Collected data:
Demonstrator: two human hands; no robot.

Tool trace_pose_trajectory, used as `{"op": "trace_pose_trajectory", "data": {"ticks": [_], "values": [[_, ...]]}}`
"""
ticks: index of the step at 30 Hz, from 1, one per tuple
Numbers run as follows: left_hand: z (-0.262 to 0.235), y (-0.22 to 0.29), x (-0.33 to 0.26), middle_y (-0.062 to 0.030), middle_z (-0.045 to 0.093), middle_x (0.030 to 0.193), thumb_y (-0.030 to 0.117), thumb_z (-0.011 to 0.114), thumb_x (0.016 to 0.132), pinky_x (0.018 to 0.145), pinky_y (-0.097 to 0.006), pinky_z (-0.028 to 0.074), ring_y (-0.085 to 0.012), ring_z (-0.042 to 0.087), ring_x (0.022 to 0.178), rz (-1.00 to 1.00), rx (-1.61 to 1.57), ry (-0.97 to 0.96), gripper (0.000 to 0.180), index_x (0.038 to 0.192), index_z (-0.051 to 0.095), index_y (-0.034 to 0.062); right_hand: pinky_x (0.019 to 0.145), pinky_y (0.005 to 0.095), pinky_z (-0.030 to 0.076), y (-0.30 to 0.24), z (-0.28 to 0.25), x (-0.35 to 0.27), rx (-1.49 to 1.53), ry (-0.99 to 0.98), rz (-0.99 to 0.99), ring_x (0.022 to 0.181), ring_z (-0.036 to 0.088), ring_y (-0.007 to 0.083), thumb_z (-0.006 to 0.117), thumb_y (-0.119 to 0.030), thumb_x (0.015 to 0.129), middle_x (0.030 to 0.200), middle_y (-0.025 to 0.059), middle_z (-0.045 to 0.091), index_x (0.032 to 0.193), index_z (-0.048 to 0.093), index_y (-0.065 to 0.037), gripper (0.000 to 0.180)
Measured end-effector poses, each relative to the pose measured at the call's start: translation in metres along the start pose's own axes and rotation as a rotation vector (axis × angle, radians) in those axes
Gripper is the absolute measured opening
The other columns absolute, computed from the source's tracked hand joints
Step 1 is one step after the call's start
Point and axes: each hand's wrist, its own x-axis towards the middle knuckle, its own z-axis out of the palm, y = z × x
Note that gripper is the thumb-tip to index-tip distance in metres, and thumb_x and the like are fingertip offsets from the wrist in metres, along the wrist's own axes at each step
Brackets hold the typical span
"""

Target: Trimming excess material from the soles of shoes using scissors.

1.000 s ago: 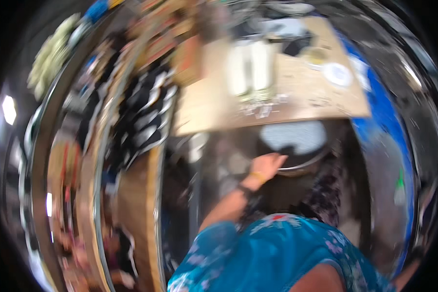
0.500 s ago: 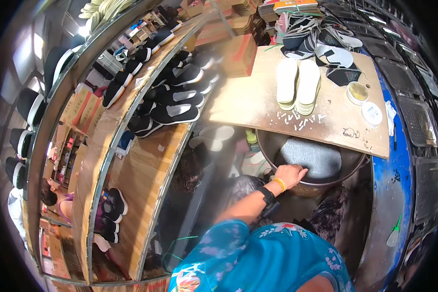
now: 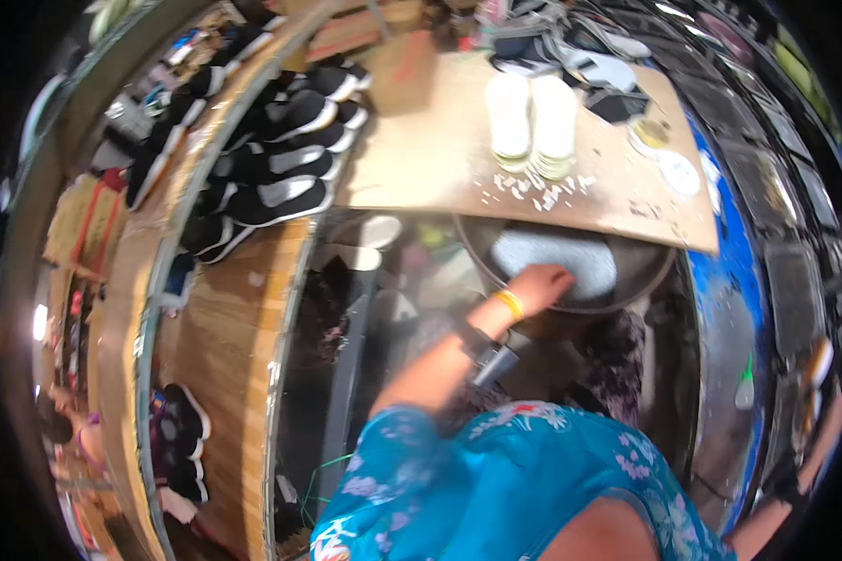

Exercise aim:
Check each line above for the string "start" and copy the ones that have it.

Answer:
Measured end-effector poses, each relative to the pose measured at the call's start: translation in metres along the start pose's own axes and rotation as a rotation vector (axis × angle, radians) in those axes
Step 1 is one step after the call's start

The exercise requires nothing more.